→ ACTIVITY
Go through the listing below and repeat it exactly, omitting each picture.
+ + +
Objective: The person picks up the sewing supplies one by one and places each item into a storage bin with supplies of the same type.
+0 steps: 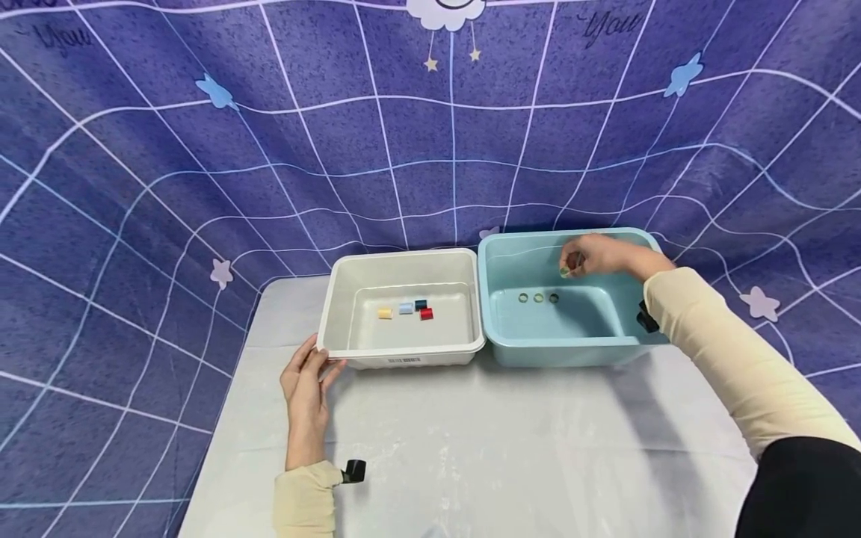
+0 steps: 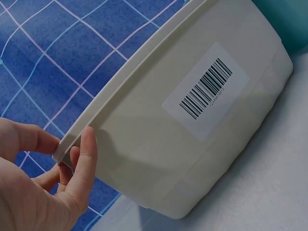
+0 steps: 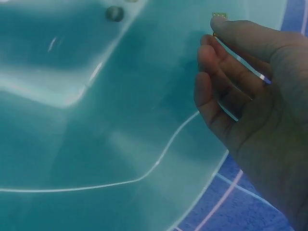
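My left hand point(image 1: 306, 382) grips the front left corner of a white plastic bin point(image 1: 403, 350); the left wrist view shows thumb and fingers on either side of its rim point(image 2: 103, 96). Inside that bin lie small cylinders: yellow point(image 1: 385, 314), light blue point(image 1: 406, 308), dark blue point(image 1: 421, 305) and red point(image 1: 427, 314). Over the light blue bin point(image 1: 572, 342), my right hand point(image 1: 599, 254) pinches a small greenish-gold piece point(image 3: 219, 16), mostly covered by the fingertips. Three small rings sit in a row on that bin's floor, the middle one point(image 1: 538, 297) between two others.
The two bins stand side by side, rims nearly touching, on a table with a pale cover point(image 1: 430, 441). A purple-blue cloth point(image 1: 377, 134) with a grid pattern hangs close behind them and on the left. A barcode label point(image 2: 207, 91) marks the white bin's front.
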`<state>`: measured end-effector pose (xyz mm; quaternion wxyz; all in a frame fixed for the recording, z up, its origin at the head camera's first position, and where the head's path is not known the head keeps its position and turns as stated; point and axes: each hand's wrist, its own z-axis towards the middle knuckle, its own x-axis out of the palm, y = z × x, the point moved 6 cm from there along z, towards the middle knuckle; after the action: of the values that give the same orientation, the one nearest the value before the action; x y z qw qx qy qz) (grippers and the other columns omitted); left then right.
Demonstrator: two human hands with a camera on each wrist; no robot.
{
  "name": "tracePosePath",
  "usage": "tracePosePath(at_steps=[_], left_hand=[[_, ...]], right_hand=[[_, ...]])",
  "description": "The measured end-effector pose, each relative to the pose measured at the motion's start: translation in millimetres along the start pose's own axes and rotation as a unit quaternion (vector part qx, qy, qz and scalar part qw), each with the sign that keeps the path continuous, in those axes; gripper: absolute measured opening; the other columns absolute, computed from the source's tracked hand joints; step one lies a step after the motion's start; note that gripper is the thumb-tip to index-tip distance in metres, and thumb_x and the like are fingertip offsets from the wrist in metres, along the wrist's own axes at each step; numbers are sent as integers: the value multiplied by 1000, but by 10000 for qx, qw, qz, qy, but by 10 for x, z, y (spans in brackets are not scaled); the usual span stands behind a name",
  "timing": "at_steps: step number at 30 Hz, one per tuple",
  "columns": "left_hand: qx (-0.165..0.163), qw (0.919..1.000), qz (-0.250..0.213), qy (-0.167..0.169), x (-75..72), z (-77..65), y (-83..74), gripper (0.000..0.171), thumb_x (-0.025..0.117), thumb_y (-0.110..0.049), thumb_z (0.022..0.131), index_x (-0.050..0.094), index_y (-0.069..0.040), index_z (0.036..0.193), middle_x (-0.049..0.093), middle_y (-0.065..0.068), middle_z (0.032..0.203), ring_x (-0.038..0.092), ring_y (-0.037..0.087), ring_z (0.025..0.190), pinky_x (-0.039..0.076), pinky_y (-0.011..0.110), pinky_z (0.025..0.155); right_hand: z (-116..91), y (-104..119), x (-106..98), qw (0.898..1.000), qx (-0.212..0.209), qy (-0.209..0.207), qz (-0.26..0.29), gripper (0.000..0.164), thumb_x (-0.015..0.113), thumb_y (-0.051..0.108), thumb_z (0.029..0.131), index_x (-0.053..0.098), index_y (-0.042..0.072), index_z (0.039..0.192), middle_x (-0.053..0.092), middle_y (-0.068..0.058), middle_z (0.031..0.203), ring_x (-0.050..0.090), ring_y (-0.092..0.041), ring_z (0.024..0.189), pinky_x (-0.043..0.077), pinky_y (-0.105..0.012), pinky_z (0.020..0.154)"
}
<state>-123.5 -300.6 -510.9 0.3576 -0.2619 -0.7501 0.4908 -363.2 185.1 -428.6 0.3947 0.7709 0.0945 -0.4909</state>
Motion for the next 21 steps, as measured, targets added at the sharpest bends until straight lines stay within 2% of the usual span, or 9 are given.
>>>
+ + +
→ RESPONSE BELOW
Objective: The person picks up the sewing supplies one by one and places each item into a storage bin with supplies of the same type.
+0 steps: 
+0 steps: 
+0 steps: 
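My left hand point(image 1: 306, 382) grips the front left corner of a white plastic bin point(image 1: 403, 350); the left wrist view shows thumb and fingers on either side of its rim point(image 2: 103, 96). Inside that bin lie small cylinders: yellow point(image 1: 385, 314), light blue point(image 1: 406, 308), dark blue point(image 1: 421, 305) and red point(image 1: 427, 314). Over the light blue bin point(image 1: 572, 342), my right hand point(image 1: 599, 254) pinches a small greenish-gold piece point(image 3: 219, 16), mostly covered by the fingertips. Three small rings sit in a row on that bin's floor, the middle one point(image 1: 538, 297) between two others.
The two bins stand side by side, rims nearly touching, on a table with a pale cover point(image 1: 430, 441). A purple-blue cloth point(image 1: 377, 134) with a grid pattern hangs close behind them and on the left. A barcode label point(image 2: 207, 91) marks the white bin's front.
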`<state>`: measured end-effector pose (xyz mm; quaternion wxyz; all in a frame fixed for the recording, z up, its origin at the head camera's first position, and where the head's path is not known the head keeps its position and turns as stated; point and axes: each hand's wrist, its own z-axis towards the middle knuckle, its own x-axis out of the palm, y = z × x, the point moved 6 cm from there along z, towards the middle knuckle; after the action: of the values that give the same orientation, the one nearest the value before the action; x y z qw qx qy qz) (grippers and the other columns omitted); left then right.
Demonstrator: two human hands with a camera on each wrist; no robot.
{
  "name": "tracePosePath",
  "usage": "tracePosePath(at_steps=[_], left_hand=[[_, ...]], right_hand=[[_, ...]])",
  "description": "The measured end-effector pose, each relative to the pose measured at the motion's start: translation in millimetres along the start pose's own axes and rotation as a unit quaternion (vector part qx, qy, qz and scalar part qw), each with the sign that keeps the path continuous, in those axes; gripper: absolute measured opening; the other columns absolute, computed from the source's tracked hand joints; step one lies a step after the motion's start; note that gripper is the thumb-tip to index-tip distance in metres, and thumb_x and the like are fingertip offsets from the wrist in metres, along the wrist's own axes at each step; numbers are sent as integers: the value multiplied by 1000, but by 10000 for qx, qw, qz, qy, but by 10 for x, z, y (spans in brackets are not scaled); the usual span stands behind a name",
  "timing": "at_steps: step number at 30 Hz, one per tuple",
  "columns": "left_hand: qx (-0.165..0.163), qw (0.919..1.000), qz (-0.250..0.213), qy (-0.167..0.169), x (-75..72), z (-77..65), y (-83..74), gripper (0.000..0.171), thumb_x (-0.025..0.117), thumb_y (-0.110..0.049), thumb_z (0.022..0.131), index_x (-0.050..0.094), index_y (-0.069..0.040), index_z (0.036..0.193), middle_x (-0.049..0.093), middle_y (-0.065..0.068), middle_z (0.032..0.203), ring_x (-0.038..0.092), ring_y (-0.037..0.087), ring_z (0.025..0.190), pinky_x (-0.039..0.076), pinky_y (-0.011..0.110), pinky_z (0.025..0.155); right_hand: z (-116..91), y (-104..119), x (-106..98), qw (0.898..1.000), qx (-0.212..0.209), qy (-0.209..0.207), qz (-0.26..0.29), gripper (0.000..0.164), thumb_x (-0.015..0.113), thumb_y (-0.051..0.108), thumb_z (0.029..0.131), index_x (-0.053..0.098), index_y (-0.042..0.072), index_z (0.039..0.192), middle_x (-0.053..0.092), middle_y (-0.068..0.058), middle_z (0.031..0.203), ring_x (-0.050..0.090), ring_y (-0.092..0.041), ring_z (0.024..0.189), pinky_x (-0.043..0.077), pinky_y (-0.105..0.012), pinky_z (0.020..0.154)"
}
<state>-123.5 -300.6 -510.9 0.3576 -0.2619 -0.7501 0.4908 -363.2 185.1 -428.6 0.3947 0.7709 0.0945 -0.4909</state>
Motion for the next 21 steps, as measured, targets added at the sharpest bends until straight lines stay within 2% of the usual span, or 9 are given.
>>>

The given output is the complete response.